The Trauma Services staff and surgeons wish to thank everyone who contributed to the development of these guidelines, which contain clinical principles and educational tools for the management of the trauma patient and the performance of procedures. In no way are they intended to be limited approaches to the problems presented to the trauma team. The care provided to each patient should be individualized to fit the particular needs of the patient and the available resources.
Purpose and Goals:
In medicine, few situations can be as complex or foreboding as the management of the injured patient. The successful outcome for a seriously injured patient is determined by the level of skills of the resuscitating team, the speed and teamwork with which the resuscitation is carried out, and the precision of the diagnosis and treatment used.
At Deaconess, we pledge to provide outstanding care to those in our community and beyond who depend on us when they have been injured. In order to fulfill this commitment, all members of the Trauma Program must work together to continuously upgrade their skills. Since there are many rotating physicians who are involved with the Trauma Program, one of the best ways to ensure optimal care is the standardization of all techniques utilized in the resuscitation and in the continuing care of the injured patient.
These guidelines were written to accomplish the following goals:
- To improve the delivery of resuscitation care to the trauma patient.

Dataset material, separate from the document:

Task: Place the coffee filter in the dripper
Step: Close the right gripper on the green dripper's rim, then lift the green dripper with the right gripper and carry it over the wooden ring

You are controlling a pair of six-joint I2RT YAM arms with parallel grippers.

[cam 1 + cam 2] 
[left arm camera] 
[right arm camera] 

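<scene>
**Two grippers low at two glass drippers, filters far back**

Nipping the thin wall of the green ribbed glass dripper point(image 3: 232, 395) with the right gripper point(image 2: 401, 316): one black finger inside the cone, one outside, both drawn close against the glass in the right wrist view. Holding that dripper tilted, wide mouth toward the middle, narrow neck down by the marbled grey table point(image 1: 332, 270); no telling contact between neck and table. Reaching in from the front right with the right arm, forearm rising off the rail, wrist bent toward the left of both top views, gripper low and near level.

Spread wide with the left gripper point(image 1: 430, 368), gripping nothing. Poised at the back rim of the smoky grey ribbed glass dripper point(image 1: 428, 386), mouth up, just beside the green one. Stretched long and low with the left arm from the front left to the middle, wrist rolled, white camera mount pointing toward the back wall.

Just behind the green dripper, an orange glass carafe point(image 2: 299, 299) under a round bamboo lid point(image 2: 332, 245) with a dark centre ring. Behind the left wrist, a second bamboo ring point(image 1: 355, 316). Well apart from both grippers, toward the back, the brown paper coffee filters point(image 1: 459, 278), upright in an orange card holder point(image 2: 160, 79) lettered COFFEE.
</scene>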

- To aid in the appropriate utilization of resources.
- To help in the orientation of new physicians and rapidly apprise them of their roles on the Trauma Team.
- To optimize resuscitation teamwork between surgeons and ED physicians.
- To demonstrate to the community that Deaconess functions smoothly and efficiently, thereby encouraging the proper utilization of our services.
- To provide a “model” system of resuscitation for other regional trauma programs.
For the purposes of these guidelines, we shall assume that the Trauma Team is notified for patients who have multiple injuries and are unstable. It is important to remember that the resuscitation scheme should be implemented for all patients who appear to meet the criteria and with assumption that each patient is potentially critically injured. If the injuries are found to be less severe, then the resuscitation protocols can be modified accordingly.